Reproduce every line of the material, exactly as given.

BEGIN

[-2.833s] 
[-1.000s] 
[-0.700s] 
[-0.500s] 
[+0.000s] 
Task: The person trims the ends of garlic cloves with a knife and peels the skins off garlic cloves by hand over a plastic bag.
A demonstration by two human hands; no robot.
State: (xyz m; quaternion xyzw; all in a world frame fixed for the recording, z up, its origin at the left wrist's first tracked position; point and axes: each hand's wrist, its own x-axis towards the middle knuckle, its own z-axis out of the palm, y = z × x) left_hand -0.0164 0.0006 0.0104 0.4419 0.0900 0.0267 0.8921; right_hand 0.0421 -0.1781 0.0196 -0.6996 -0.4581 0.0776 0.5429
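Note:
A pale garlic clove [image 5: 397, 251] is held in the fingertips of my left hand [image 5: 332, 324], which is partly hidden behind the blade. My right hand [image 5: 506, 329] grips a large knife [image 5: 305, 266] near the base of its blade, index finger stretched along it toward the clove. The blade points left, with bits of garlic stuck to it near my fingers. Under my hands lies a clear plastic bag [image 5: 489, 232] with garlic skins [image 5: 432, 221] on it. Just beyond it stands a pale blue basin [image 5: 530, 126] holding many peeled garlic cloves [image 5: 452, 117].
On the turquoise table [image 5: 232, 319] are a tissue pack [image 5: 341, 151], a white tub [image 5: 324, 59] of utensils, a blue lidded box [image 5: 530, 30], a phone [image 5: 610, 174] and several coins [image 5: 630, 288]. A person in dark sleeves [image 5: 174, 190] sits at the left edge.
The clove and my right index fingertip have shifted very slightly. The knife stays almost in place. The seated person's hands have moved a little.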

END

**Task solution:**
[-2.833s] 
[-1.000s] 
[-0.700s] 
[-0.500s] 
[+0.000s] 
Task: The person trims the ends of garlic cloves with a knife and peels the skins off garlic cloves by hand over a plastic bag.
A demonstration by two human hands; no robot.
State: (xyz m; quaternion xyzw; all in a world frame fixed for the recording, z up, its origin at the left wrist's first tracked position; point and axes: each hand's wrist, its own x-axis towards the middle knuckle, its own z-axis out of the palm, y = z × x) left_hand -0.0164 0.0006 0.0104 0.4419 0.0900 0.0267 0.8921; right_hand 0.0421 -0.1781 0.0196 -0.6996 -0.4581 0.0776 0.5429
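Note:
A pale garlic clove [image 5: 397, 251] is held in the fingertips of my left hand [image 5: 332, 324], which is partly hidden behind the blade. My right hand [image 5: 506, 329] grips a large knife [image 5: 305, 266] near the base of its blade, index finger stretched along it toward the clove. The blade points left, with bits of garlic stuck to it near my fingers. Under my hands lies a clear plastic bag [image 5: 489, 232] with garlic skins [image 5: 432, 221] on it. Just beyond it stands a pale blue basin [image 5: 530, 126] holding many peeled garlic cloves [image 5: 452, 117].
On the turquoise table [image 5: 232, 319] are a tissue pack [image 5: 341, 151], a white tub [image 5: 324, 59] of utensils, a blue lidded box [image 5: 530, 30], a phone [image 5: 610, 174] and several coins [image 5: 630, 288]. A person in dark sleeves [image 5: 174, 190] sits at the left edge.
The clove and my right index fingertip have shifted very slightly. The knife stays almost in place. The seated person's hands have moved a little.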

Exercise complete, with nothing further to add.